We should not forget that most Colombian exports already enter the U.S. duty free under the Andean Trade Promotion and Drug Eradication Act. Therefore, many of the economic benefits from the Colombia-US FTA will accrue to U.S. business as a result of improved market access in Colombia. However, the Colombia-FTA will increase Colombia’s exports and should stimulate U.S. investment in Colombia, resulting in economic growth and jobs.
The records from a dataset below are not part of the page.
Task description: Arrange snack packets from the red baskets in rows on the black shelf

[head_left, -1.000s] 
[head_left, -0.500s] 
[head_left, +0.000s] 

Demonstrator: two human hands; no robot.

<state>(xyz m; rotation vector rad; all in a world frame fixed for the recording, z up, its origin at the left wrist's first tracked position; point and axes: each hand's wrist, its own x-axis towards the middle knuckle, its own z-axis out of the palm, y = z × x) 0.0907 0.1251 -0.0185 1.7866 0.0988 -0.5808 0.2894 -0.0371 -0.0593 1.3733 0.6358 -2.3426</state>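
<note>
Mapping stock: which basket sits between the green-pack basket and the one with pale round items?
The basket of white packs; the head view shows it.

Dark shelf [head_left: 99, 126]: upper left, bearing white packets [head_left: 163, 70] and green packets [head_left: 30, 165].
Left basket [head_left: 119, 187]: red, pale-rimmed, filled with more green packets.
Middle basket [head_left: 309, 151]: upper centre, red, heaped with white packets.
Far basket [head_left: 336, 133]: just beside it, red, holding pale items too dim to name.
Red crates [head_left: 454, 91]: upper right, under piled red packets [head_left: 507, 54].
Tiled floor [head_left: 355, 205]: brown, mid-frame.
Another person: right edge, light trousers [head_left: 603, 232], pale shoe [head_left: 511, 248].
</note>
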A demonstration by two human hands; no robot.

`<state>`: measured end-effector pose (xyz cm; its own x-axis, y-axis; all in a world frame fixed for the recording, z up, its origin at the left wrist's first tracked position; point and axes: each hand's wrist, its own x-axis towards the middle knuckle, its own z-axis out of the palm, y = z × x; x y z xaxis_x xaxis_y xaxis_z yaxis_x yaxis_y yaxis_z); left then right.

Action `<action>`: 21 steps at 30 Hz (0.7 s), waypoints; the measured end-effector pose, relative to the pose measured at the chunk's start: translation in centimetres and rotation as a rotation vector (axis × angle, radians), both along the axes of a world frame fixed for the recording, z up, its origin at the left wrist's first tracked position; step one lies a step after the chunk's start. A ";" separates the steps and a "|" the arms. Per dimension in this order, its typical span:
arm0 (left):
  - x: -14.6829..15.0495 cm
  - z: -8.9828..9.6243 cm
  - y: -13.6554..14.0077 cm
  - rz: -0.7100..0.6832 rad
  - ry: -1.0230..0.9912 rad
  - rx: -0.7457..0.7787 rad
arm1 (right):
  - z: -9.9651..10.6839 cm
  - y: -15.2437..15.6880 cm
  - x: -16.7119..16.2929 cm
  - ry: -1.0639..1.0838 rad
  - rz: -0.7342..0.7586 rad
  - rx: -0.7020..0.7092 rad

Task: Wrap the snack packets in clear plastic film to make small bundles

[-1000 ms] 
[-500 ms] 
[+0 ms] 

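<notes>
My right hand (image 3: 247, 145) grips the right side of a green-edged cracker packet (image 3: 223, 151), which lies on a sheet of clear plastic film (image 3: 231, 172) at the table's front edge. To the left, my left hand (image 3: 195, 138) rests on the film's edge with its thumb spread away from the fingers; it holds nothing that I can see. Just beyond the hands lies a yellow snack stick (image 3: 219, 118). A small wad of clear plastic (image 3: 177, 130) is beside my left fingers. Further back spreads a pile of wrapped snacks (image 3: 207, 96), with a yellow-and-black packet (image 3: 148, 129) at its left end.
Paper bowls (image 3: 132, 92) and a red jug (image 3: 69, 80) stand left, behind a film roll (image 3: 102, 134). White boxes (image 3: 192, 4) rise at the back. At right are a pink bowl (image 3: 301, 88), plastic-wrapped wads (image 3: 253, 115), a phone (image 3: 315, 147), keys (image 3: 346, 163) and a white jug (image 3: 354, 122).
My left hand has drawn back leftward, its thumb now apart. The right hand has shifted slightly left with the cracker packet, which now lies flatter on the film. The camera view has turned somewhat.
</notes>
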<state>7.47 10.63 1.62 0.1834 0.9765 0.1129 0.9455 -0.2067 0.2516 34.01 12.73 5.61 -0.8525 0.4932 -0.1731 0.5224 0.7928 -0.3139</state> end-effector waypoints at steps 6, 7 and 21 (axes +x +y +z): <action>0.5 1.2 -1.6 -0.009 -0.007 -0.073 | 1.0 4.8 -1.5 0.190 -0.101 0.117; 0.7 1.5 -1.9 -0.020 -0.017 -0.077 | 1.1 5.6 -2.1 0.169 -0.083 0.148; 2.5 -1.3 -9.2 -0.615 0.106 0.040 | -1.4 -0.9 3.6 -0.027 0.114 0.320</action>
In addition to the benefits of the FTA in terms of increased trade and investment, the Colombia-U.S. FTA needs to be understood as a comprehensive framework for addressing a full range of bilateral trade and economic issues, from investment to telecoms regulation, to protecting the environment and labor rights. For instance, labor rights groups are concerned that Colombia has not done enough to implement its commitments in the Action Plan Related to Labor Rights and the FTA’s labor chapter. Although Colombia has made important progress on labor rights including establishing a Labor Ministry and passing legislation to prosecute employers who undermine labor rights, labor rights advocates argue that this is not enough. Now, however, the U.S. government can work through the Labor Affairs Council created in the FTA to develop a cooperative work program with the Colombian government to address current and future labor rights issues.
More broadly, working within the FTA framework will allow U.S. and Colombian officials to develop greater trust and understanding of each other and to build a constructive and forward looking economic partnership. And if issues do arise, the U.S. can always resort to dispute settlement under the FTA if it believes that Colombia has failed to comply with its FTA commitments.